Ospiti previsti: Daniele BASILIO (Apulia Film Commission) e Annibale D’ELIA (Bollenti Spiriti, Regione Puglia).
La creatività è al centro degli interessi di molte Pubbliche Amministrazioni. L’utilizzo delle risorse del settore della cultura e della creatività sta infatti dimostrando che è possibile per le Pubbliche Amministrazioni valorizzarle a beneficio dell’intera collettività. La Regione Puglia, da questo punto di vista, si è dimostrata all’avanguardia nel settore, creando incentivi alla creatività giovanile al fine di produrre nuove possibilità di sviluppo economico per l’intero territorio.
In questa direzione si muove Bollenti Spiriti, un programma per le Politiche Giovanili volto a considerare i giovani come una risorsa e non come un problema, ponendo l’attenzione sul talento, sull’energia e sulla voglia di partecipare delle giovani generazioni. Tante le iniziative al suo interno, che ci verranno illustrate da Annibale D’Elia, dello staff di Bollenti Spiriti.

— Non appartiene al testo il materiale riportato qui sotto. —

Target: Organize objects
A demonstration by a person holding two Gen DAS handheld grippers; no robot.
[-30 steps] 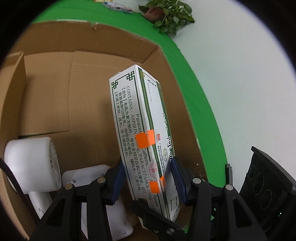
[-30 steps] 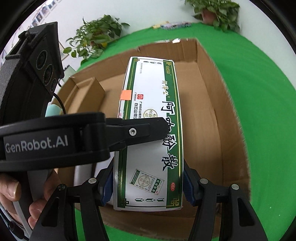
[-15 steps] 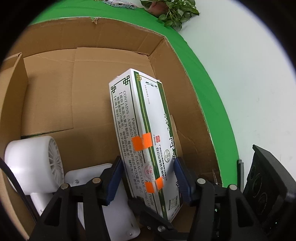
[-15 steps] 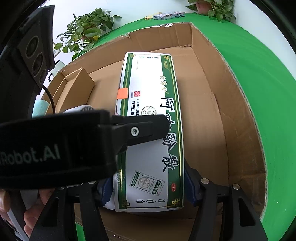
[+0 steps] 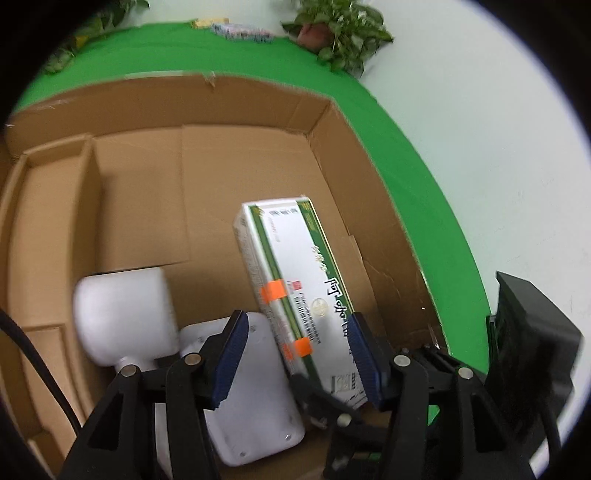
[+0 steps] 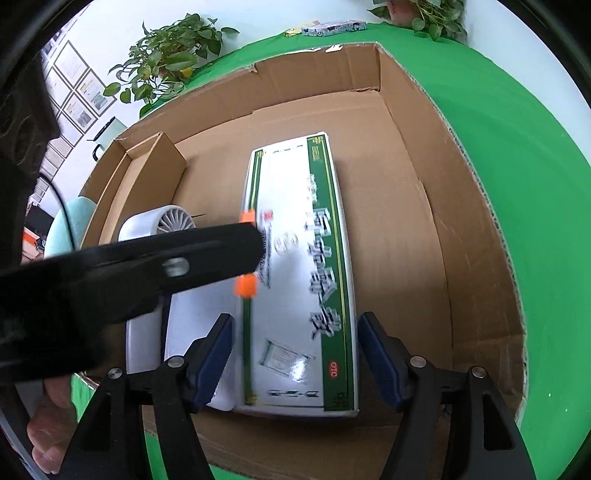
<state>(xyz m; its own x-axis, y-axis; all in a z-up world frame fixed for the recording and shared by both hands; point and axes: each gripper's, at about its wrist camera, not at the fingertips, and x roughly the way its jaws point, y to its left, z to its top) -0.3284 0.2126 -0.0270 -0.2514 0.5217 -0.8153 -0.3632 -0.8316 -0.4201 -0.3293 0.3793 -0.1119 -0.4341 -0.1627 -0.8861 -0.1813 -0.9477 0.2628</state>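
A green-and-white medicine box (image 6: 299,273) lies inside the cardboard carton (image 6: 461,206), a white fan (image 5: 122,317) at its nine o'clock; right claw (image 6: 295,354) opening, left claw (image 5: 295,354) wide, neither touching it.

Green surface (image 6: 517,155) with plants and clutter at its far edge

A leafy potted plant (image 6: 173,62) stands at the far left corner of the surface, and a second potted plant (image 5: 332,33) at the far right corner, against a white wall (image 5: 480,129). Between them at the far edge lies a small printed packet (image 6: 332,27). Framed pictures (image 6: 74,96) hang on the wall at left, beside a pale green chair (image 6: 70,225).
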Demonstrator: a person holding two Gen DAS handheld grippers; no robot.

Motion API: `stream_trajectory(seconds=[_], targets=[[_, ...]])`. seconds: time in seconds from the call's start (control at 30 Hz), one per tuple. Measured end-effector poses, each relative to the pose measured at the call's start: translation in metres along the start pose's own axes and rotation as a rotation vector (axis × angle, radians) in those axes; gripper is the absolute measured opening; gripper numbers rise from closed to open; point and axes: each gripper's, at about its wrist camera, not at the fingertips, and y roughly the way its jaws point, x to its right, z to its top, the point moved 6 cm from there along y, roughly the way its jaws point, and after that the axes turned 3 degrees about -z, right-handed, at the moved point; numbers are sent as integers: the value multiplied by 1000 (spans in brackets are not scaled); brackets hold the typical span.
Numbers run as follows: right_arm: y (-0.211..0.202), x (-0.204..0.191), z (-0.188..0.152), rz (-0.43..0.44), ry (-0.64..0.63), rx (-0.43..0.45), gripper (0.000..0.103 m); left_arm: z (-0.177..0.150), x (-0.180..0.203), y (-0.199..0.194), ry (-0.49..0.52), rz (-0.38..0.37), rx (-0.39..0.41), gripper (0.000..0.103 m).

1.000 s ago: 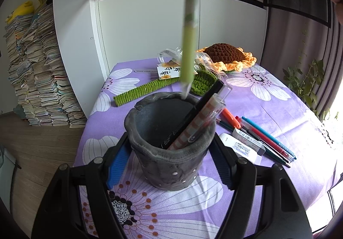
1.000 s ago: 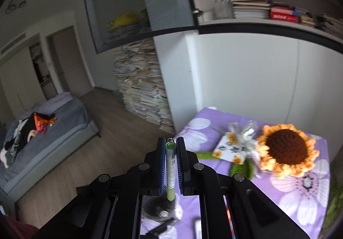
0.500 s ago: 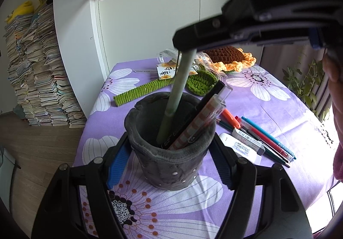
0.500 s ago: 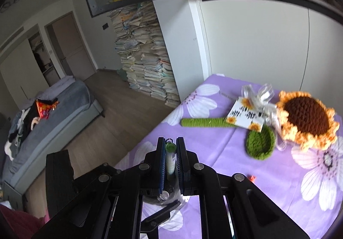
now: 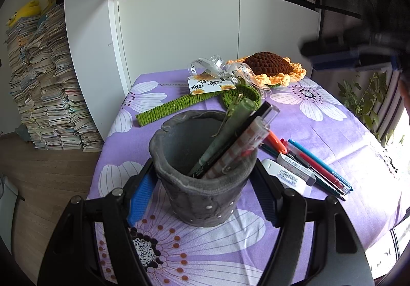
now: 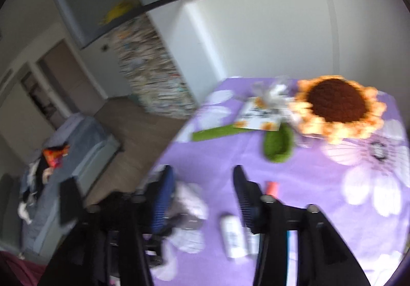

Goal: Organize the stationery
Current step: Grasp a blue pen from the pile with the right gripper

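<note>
My left gripper (image 5: 205, 183) is shut on a grey felt pen holder (image 5: 202, 183) standing on the purple flowered tablecloth (image 5: 320, 132). A green pen (image 5: 228, 129), a black pen (image 5: 238, 137) and a checked pen (image 5: 241, 145) lean inside it. Several loose pens (image 5: 315, 160), a white eraser (image 5: 284, 175) and a second white piece lie to its right. My right gripper (image 6: 202, 198) is open and empty above the table, in a blurred view; it also shows at the upper right of the left wrist view (image 5: 358, 52).
A crocheted sunflower (image 5: 269, 68) with a green stem (image 5: 174, 106), green leaf and gift card (image 5: 210, 84) lies at the table's back. A stack of books (image 5: 43, 86) stands on the floor at left. White cupboards stand behind. A plant (image 5: 364, 99) is at right.
My right gripper lowered the green pen into the holder, let it go, opened and pulled away up and to the right. The left gripper and holder stayed still.
</note>
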Motion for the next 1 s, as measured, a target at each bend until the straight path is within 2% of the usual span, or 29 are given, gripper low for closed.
stream_trajectory(seconds=[0.07,0.13,0.23,0.3,0.43,0.67,0.77,0.9,1.0], targets=[[4,25,-10,-115,-5,-53,54,0,0,0,1,1,-1,71],[13,49,-26,-171,33,-130,54,0,0,-1,1,2,-1,71],[31,75,-52,-198,95,-236,46,0,0,-1,1,2,-2,71],[39,80,-61,-190,105,-266,46,0,0,-1,3,5,-3,71],[55,75,-67,-183,83,-293,46,1,-1,-2,4,10,-6,71],[76,76,-79,-268,3,-345,46,1,-1,0,6,9,-3,71],[78,80,-81,-255,12,-347,46,2,-1,0,5,9,-3,71],[73,83,-79,-316,-12,-341,46,1,-1,0,7,8,-3,71],[68,89,-79,-324,0,-339,46,1,-1,1,6,8,-3,71]])
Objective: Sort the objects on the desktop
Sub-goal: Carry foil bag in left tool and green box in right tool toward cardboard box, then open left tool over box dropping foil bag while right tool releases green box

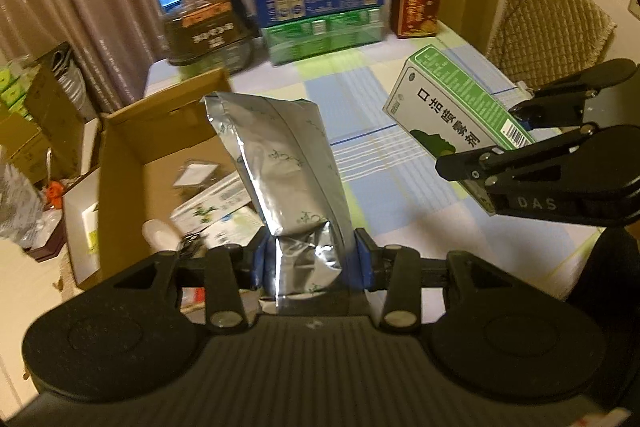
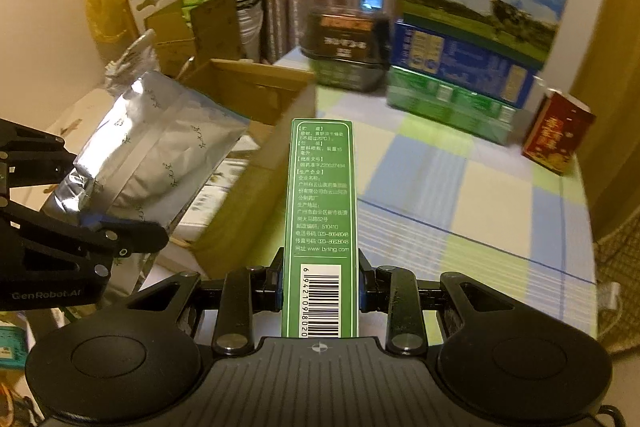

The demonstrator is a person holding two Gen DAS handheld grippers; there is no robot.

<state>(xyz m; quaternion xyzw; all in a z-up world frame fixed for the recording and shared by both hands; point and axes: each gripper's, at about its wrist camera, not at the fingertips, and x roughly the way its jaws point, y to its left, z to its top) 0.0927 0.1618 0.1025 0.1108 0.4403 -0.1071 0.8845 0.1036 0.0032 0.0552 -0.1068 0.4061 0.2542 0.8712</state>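
Note:
My left gripper (image 1: 310,263) is shut on the bottom of a silver foil pouch (image 1: 280,163), which stands up from the jaws over the edge of an open cardboard box (image 1: 132,155). My right gripper (image 2: 319,285) is shut on a narrow green and white medicine box (image 2: 322,195), held lengthwise above the checked tablecloth (image 2: 460,195). In the left wrist view the right gripper (image 1: 492,143) holds that medicine box (image 1: 448,107) at the right. In the right wrist view the left gripper (image 2: 100,227) carries the foil pouch (image 2: 156,155) at the left, above the cardboard box (image 2: 256,107).
The cardboard box holds several small packets and cartons (image 1: 216,203). Stacked milk cartons (image 1: 320,7), a dark container (image 1: 208,31) and a red box (image 1: 416,7) stand at the table's far edge. A chair (image 1: 548,23) is at the right; boxes and bags (image 2: 180,15) crowd the floor at the left.

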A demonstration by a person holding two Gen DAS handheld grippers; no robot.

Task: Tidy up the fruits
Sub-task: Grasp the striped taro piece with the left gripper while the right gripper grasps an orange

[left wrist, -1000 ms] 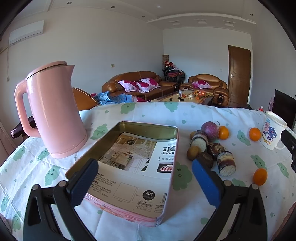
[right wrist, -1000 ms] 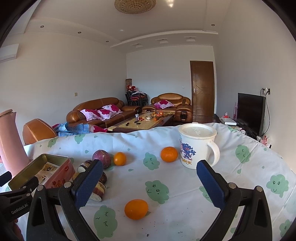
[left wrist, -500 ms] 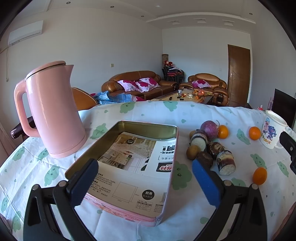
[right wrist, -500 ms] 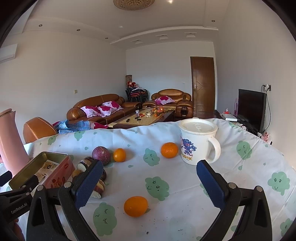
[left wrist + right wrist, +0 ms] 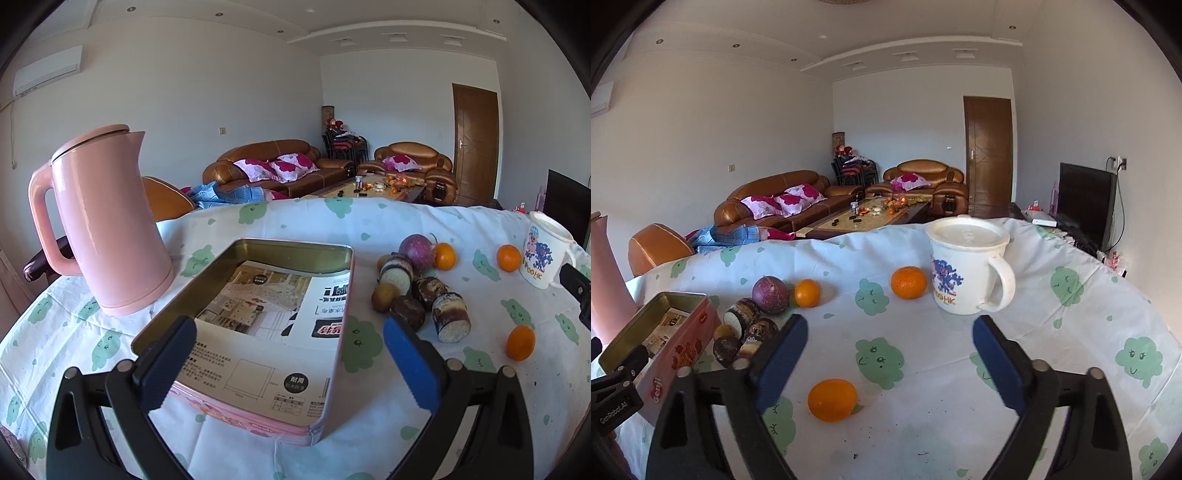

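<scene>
Left gripper (image 5: 288,356) has its blue fingers (image 5: 168,360) spread wide with nothing between them, hanging right over the near end of the open pink tin (image 5: 334,387), which only has a printed leaflet inside. Right gripper (image 5: 886,356) is spread wide too and empty, with one orange (image 5: 832,394) on the worktop (image 5: 923,369) just ahead, near its left finger. Further out, a pile of fruit (image 5: 417,284) sits beside the tin, some of it maybe cut taro, hard to tell. Two more oranges lie near the white mug (image 5: 967,275), and the pink kettle (image 5: 107,221) stands left of the tin.
</scene>
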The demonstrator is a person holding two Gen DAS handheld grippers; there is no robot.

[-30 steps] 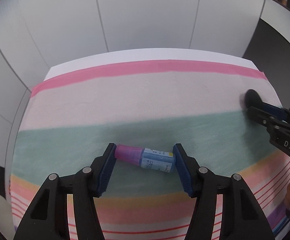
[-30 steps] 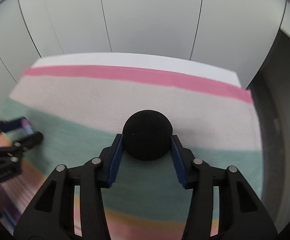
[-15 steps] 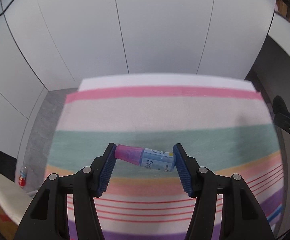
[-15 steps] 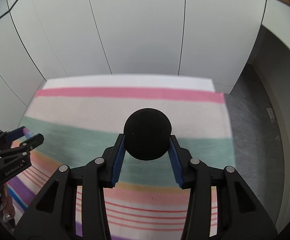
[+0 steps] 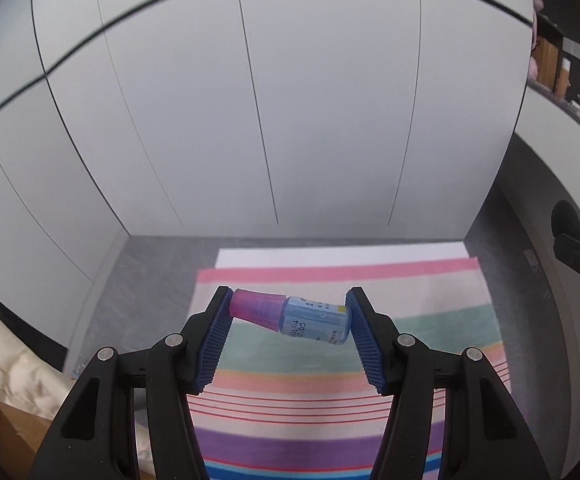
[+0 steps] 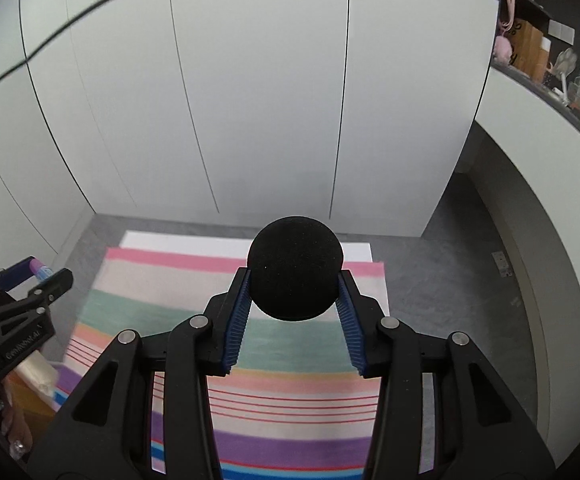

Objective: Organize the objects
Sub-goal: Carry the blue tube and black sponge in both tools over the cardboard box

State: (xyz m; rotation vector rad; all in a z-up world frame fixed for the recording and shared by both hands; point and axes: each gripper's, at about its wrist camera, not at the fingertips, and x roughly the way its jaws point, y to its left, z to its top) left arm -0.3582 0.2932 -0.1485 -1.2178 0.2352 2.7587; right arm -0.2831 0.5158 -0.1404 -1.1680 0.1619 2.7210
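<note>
My left gripper (image 5: 288,312) is shut on a small blue bottle with a pink cap (image 5: 290,317), held sideways high above the striped cloth (image 5: 341,400). My right gripper (image 6: 294,284) is shut on a black foam ball (image 6: 294,268), also high above the cloth (image 6: 290,404). The left gripper with the bottle shows at the left edge of the right wrist view (image 6: 30,280). The right gripper's finger and the ball show at the right edge of the left wrist view (image 5: 569,236).
The striped cloth covers a white table (image 5: 329,258) against white wall panels (image 5: 270,100). Grey floor (image 6: 449,280) surrounds it. A cardboard box (image 5: 18,436) and a cream cushion (image 5: 2,356) lie low left. A shelf with items (image 6: 549,60) is at upper right.
Both grippers have risen well above the table with their objects still held; the cloth now looks much smaller and farther below.
</note>
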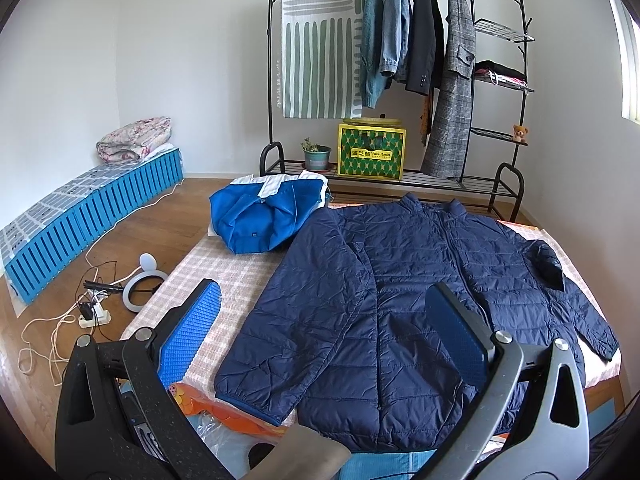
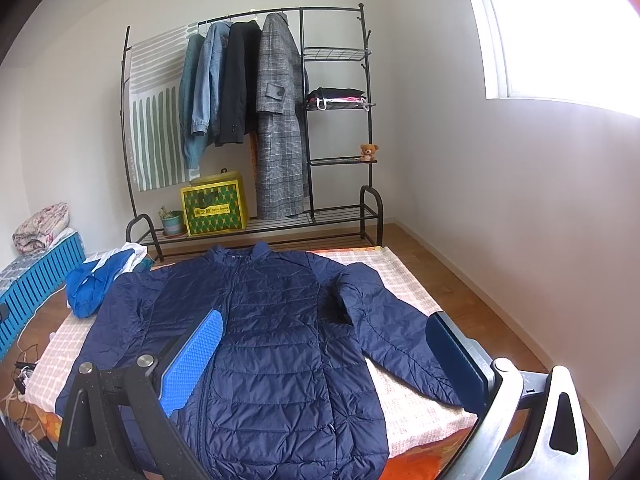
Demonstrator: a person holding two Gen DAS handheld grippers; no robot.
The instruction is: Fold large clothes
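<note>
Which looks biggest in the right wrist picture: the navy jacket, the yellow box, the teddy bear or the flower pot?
Largest to smallest, as they look:
1. navy jacket, though it also lies nearest the camera
2. yellow box
3. flower pot and teddy bear look about alike, so I won't rank them.

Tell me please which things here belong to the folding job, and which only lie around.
For the job:
- navy quilted jacket, spread flat on the checked mat
- left gripper and right gripper, both open, holding nothing

Just lying about:
- crumpled blue garment at the mat's corner
- clothes rack with hung coats
- yellow box
- potted plant
- teddy bear
</note>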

La creatività è al centro della vita culturale ed economica del territorio anche nelle iniziative della Apulia Film Commission, Fondazione della Regione Puglia creata per promuovere il territorio tramite il sostegno alle produzioni audiovisive. Dal 2007 ad oggi, l’AFC è riuscita in un duplice intento: sostenere e valorizzare le maestranze e i talenti del cinema e diffondere in Italia e nel mondo un’immagine della Puglia autentica che, insieme alle altre politiche per il settore turismo, ha permesso alla Regione di divenire ambita meta turistica. Un esempio tra tutti, il film ‘Mine Vaganti’ di Ferzan Ozpetek, girato nel leccese, che ha fatto innamorare molti giornalisti statunitensi e lodare le meraviglie turistiche e culturali della regione. Daniele Basilio, responsabile progetti cinema e produzioni dell’AFC, illustrerà come la cultura ed il cinema possano concretamente sostenere lo sviluppo del territorio.
31 agosto 2011
Serata tematica alla scoperta dei sapori del territorio, a cura di Mariella Stella
1 settembre 2011
Serata tematica dedicata alla cultura popolare in un tipico vicinato dei Sassi, a cura di Mariella Stella
La serata si inserisce nell’ambito della giornata dedicata al tema “Decidere insieme. Nuove forme di relazione tra cittadini e pubblica amministrazione”. La scelta del tema non è casuale. Il vicinato, infatti, rappresentava la principale forma di aggregazione sociale all’interno dei Sassi di Matera.
Nel vicinato si scandivano tempi, tradizioni e regole condivise. ”La molecola dell’insediamento umano nei Sassi era il cosiddetto vicinato, micro-aggregazione superfamiliare e ganglo costitutivo della forma urbana. Lo schema insediativo del vicinato generalmente comprendeva una decina di abitazioni – seminterrate o sopraelevate sul livello stradale – affacciate su angusti e soffocanti cortili. Le abitazioni, spesso grotte con un unico vano e senza finestre, contenevano 8-10 persone. La vita del vicinato era una cruda realtà di miseria, di abbrutimento, al cui interno non esistevano solo valori comunitari, che pure esistevano, come la solidarietà ed il controllo sociale sui membri del gruppo. La coabitazione esterna, poi, quella del vicinato, produceva l’esigenza di far sapere dove si andava, cosa si faceva o, eventualmente, di mentire, di fingere: il vicinato era un “teatro” ed i vicini un pubblico, spesso intransigente.”(www.lacittadelluomo.it).
La serata si svolgerà in un tipico vicinato dei Sassi in via Fiorentini e consentirà ai partecipanti di immergersi in un’atmosfera d’altri tempi in cui torneranno a vivere leggende e storie dei Sassi, al suono della musica popolare locale. Nel corso della serata, potremo degustare un menù tipico materano, grazie al coinvolgimento di ristoratori locali.